A critical reflection on these outcomes underscores both the adaptability and sensitivity of Chardonnay in this environment. While the cultivar proved suitable for Cape South Coast production, its yield stability and fruit composition are vulnerable to inter-annual climatic variability, disease pressure and site-specific constraints. Soil chemical profiles were broadly similar among the sites, suggesting that aboveground performance differences are more strongly driven by climate, vine physiology and management than by nutrient limitations under current practices.

While this study offers valuable insights, certain aspects provide scope for further exploration. Conducting the work within commercial vineyard settings ensured its real-world relevance, although it also meant that some variables (e.g., pruning systems, fertilization regimes) reflected standard grower practices rather than experimental controls.

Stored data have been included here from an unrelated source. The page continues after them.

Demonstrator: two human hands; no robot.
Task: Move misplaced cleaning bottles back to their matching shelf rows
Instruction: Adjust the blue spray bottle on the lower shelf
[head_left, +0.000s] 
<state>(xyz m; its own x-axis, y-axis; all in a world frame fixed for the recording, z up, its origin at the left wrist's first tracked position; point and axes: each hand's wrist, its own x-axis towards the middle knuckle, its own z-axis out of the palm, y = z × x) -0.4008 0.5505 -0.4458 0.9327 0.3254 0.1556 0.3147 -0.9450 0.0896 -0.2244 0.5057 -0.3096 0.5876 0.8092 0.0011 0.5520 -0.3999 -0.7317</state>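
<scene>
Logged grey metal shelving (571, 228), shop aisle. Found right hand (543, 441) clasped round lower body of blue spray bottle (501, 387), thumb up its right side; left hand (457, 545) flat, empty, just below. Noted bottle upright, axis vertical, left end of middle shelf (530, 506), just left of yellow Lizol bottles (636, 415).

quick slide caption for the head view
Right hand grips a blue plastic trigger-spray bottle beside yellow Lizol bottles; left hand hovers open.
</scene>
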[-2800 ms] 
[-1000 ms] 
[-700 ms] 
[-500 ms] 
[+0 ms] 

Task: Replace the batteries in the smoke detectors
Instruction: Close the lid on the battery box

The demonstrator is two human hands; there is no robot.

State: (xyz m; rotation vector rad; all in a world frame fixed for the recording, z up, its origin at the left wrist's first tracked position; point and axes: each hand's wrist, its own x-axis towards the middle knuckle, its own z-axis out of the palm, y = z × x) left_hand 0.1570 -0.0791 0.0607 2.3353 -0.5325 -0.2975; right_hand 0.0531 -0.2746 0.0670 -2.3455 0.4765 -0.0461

Future research should expand this work across more seasons and incorporate controlled trials to isolate the effects of rootstock–scion combinations, planting densities and canopy management on vine physiology and fruit quality. Integrating detailed light and environmental measurements, plant water status monitoring and berry metabolomics would further elucidate the mechanisms linking environmental and management factors to fruit composition. Such research is expected to strengthen the viticultural decision-making framework needed to optimize Chardonnay production in South Africa’s cool-climate regions under evolving climatic conditions.